◆ **WHAT TO WORK ON**
Nothing in the listing may be skipped; repeat it all exactly.

◆ **DATA SECTION**
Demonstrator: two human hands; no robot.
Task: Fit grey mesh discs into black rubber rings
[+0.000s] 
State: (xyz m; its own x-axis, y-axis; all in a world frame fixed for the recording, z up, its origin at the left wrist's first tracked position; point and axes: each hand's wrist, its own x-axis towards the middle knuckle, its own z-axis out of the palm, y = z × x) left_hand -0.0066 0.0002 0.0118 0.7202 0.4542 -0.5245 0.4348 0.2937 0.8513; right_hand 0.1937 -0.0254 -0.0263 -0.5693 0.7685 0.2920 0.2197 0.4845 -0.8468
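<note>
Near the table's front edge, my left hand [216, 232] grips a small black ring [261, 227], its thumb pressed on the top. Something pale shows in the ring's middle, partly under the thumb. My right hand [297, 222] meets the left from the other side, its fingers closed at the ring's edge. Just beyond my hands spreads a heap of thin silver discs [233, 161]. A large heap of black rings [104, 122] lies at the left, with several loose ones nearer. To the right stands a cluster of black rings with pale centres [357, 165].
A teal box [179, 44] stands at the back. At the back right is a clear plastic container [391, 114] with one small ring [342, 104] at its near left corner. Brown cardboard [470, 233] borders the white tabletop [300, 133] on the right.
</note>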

◆ **OUTPUT BELOW**
Demonstrator: two human hands; no robot.
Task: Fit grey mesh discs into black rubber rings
[+0.000s] 
State: (xyz m; its own x-axis, y-axis; all in a world frame fixed for the recording, z up, its origin at the left wrist's first tracked position; point and axes: each hand's wrist, its own x-axis towards the middle knuckle, its own z-axis out of the palm, y = z × x) left_hand -0.0066 0.0002 0.0118 0.7202 0.4542 -0.5245 0.4348 0.2937 0.8513; right_hand 0.1937 -0.0254 -0.0263 -0.5693 0.7685 0.2920 0.2197 0.4845 -0.8468
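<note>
Near the table's front edge, my left hand [216, 232] grips a small black ring [261, 227], its thumb pressed on the top. Something pale shows in the ring's middle, partly under the thumb. My right hand [297, 222] meets the left from the other side, its fingers closed at the ring's edge. Just beyond my hands spreads a heap of thin silver discs [233, 161]. A large heap of black rings [104, 122] lies at the left, with several loose ones nearer. To the right stands a cluster of black rings with pale centres [357, 165].
A teal box [179, 44] stands at the back. At the back right is a clear plastic container [391, 114] with one small ring [342, 104] at its near left corner. Brown cardboard [470, 233] borders the white tabletop [300, 133] on the right.
</note>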

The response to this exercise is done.